THE PROBLEM: Output the listing below verbatim, without images.

--- START ---

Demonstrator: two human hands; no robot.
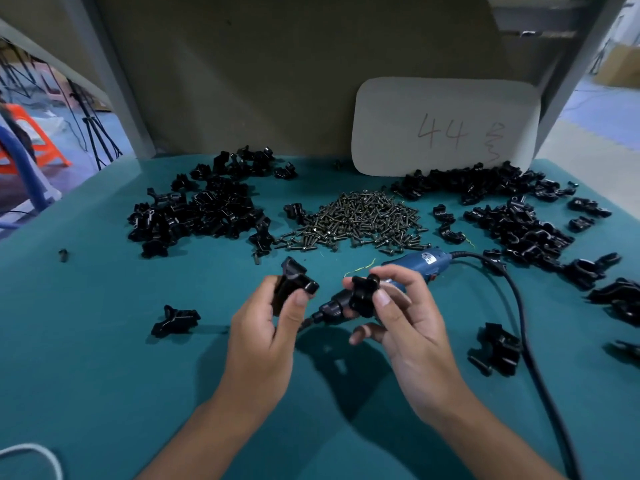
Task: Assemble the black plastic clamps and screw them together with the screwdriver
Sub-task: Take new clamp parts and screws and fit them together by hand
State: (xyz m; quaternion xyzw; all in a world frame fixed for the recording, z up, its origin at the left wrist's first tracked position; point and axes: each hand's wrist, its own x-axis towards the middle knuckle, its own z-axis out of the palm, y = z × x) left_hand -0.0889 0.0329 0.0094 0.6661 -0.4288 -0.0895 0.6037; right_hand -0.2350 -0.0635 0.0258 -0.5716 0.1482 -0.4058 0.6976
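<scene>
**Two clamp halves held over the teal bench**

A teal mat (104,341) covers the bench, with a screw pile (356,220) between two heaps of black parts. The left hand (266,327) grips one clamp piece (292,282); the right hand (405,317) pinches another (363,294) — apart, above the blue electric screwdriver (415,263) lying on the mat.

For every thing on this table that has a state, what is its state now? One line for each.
left hand: grips one black clamp piece, raised off the table
right hand: pinches a second clamp piece, not yet joined to the first
electric screwdriver: lying on the green table, not held
screws: loose in a pile
clamp parts, left pile: loose heap
clamp parts, right pile: loose heap
</scene>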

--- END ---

ANSWER TO THIS PROBLEM:
Demonstrator: two human hands; no robot.
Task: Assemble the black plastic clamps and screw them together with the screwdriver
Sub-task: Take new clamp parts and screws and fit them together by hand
State: (xyz m; quaternion xyzw; all in a world frame fixed for the recording, z up, its origin at the left wrist's first tracked position; point and axes: each hand's wrist, its own x-axis towards the middle knuckle, its own z-axis out of the palm, y = z × x) left_hand -0.0889 0.0329 0.0094 0.6661 -0.4288 -0.0895 0.6037; right_hand -0.2350 -0.0635 0.0258 -0.5716 0.1482 -0.4058 0.6976
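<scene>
**Two clamp halves held over the teal bench**

A teal mat (104,341) covers the bench, with a screw pile (356,220) between two heaps of black parts. The left hand (266,327) grips one clamp piece (292,282); the right hand (405,317) pinches another (363,294) — apart, above the blue electric screwdriver (415,263) lying on the mat.

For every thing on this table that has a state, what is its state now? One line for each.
left hand: grips one black clamp piece, raised off the table
right hand: pinches a second clamp piece, not yet joined to the first
electric screwdriver: lying on the green table, not held
screws: loose in a pile
clamp parts, left pile: loose heap
clamp parts, right pile: loose heap
</scene>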

No further output is required for this exercise.